TASK STATEMENT:
Copy all of the data below without altering a single line.

AVAILABLE DATA:
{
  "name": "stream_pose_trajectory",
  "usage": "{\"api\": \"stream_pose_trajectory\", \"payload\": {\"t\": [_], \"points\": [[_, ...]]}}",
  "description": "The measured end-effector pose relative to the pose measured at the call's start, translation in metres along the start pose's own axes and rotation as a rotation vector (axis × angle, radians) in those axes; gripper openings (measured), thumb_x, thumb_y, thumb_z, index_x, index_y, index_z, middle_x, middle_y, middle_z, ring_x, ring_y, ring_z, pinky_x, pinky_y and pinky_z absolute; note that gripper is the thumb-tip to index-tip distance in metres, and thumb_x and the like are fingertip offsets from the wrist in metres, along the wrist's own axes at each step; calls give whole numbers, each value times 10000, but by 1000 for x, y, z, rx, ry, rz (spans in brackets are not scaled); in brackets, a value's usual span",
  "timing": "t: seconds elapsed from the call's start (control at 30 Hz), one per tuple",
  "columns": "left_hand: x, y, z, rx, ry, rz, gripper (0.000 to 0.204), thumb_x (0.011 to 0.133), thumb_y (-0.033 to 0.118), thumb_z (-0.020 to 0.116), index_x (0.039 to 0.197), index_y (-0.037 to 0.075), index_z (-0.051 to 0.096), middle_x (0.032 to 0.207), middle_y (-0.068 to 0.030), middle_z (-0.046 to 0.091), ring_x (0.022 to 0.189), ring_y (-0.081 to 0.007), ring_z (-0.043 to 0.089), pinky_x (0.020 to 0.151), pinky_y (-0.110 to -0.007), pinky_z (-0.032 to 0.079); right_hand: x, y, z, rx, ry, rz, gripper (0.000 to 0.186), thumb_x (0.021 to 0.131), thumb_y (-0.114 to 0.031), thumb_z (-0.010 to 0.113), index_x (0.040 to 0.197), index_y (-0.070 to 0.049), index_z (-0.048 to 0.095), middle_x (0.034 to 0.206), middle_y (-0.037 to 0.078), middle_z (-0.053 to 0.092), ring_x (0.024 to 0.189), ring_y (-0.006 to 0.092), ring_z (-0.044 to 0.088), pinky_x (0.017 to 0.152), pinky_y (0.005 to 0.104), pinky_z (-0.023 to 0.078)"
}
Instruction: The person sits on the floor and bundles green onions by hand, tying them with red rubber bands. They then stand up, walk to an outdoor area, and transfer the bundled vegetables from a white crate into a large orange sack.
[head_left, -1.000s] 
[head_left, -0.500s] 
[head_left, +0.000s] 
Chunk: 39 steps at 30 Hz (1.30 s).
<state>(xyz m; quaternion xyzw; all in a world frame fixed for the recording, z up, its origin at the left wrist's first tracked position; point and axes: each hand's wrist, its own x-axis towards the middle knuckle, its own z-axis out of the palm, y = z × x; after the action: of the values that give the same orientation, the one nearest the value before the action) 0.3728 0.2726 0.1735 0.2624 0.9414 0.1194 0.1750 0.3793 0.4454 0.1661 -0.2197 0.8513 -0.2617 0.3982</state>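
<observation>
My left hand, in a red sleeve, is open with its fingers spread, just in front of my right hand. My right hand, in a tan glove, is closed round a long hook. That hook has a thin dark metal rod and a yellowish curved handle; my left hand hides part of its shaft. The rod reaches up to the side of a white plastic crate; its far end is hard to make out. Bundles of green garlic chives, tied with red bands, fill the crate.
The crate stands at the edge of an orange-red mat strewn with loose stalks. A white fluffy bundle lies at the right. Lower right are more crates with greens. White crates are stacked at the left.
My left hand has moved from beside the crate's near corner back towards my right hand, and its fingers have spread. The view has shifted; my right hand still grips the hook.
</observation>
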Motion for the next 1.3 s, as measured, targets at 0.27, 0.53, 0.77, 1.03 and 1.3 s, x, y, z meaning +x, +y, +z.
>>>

YOUR SOLUTION:
{
  "name": "stream_pose_trajectory",
  "usage": "{\"api\": \"stream_pose_trajectory\", \"payload\": {\"t\": [_], \"points\": [[_, ...]]}}",
  "description": "The measured end-effector pose relative to the pose measured at the call's start, translation in metres along the start pose's own axes and rotation as a rotation vector (axis × angle, radians) in those axes; gripper openings (measured), thumb_x, thumb_y, thumb_z, index_x, index_y, index_z, middle_x, middle_y, middle_z, ring_x, ring_y, ring_z, pinky_x, pinky_y and pinky_z absolute; note that gripper is the thumb-tip to index-tip distance in metres, and thumb_x and the like are fingertip offsets from the wrist in metres, along the wrist's own axes at each step; calls give whole numbers, each value times 10000, but by 1000 for x, y, z, rx, ry, rz (spans in brackets are not scaled); in brackets, a value's usual span",
  "timing": "t: seconds elapsed from the call's start (control at 30 Hz), one per tuple",
  "columns": "left_hand: x, y, z, rx, ry, rz, gripper (0.000 to 0.204), thumb_x (0.011 to 0.133), thumb_y (-0.033 to 0.118), thumb_z (-0.020 to 0.116), index_x (0.039 to 0.197), index_y (-0.037 to 0.075), index_z (-0.051 to 0.096), middle_x (0.032 to 0.207), middle_y (-0.068 to 0.030), middle_z (-0.046 to 0.091), ring_x (0.022 to 0.189), ring_y (-0.081 to 0.007), ring_z (-0.043 to 0.089), pinky_x (0.020 to 0.151), pinky_y (-0.110 to -0.007), pinky_z (-0.032 to 0.079); right_hand: x, y, z, rx, ry, rz, gripper (0.000 to 0.186), thumb_x (0.021 to 0.131), thumb_y (-0.114 to 0.031), thumb_z (-0.010 to 0.113), index_x (0.040 to 0.197), index_y (-0.070 to 0.049), index_z (-0.048 to 0.095), middle_x (0.034 to 0.206), middle_y (-0.037 to 0.078), middle_z (-0.053 to 0.092), ring_x (0.024 to 0.189), ring_y (-0.006 to 0.092), ring_z (-0.044 to 0.088), pinky_x (0.017 to 0.152), pinky_y (0.005 to 0.104), pinky_z (-0.023 to 0.078)"
}
Instruction: The person sits on the floor and bundles green onions by hand, tying them with red rubber bands. They then stand up, walk to an outdoor area, and transfer the bundled vegetables from a white crate into a large orange sack.
[head_left, -1.000s] 
[head_left, -0.500s] 
[head_left, +0.000s] 
Chunk: 39 steps at 30 Hz (1.30 s).
<state>(xyz m; quaternion xyzw; all in a world frame fixed for the recording, z up, its origin at the left wrist's first tracked position; point and axes: each hand's wrist, its own x-axis towards the middle knuckle, its own z-axis out of the palm, y = z × x; after the action: of the values that give the same orientation, the one nearest the value before the action) 0.3728 0.2726 0.1735 0.2624 0.9414 0.1194 0.1750 0.3793 0.4454 0.1661 -0.2197 0.8513 -0.2617 0.3982</state>
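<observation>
My left hand, in a red sleeve, is open with its fingers spread, just in front of my right hand. My right hand, in a tan glove, is closed round a long hook. That hook has a thin dark metal rod and a yellowish curved handle; my left hand hides part of its shaft. The rod reaches up to the side of a white plastic crate; its far end is hard to make out. Bundles of green garlic chives, tied with red bands, fill the crate.
The crate stands at the edge of an orange-red mat strewn with loose stalks. A white fluffy bundle lies at the right. Lower right are more crates with greens. White crates are stacked at the left.
My left hand has moved from beside the crate's near corner back towards my right hand, and its fingers have spread. The view has shifted; my right hand still grips the hook.
</observation>
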Motion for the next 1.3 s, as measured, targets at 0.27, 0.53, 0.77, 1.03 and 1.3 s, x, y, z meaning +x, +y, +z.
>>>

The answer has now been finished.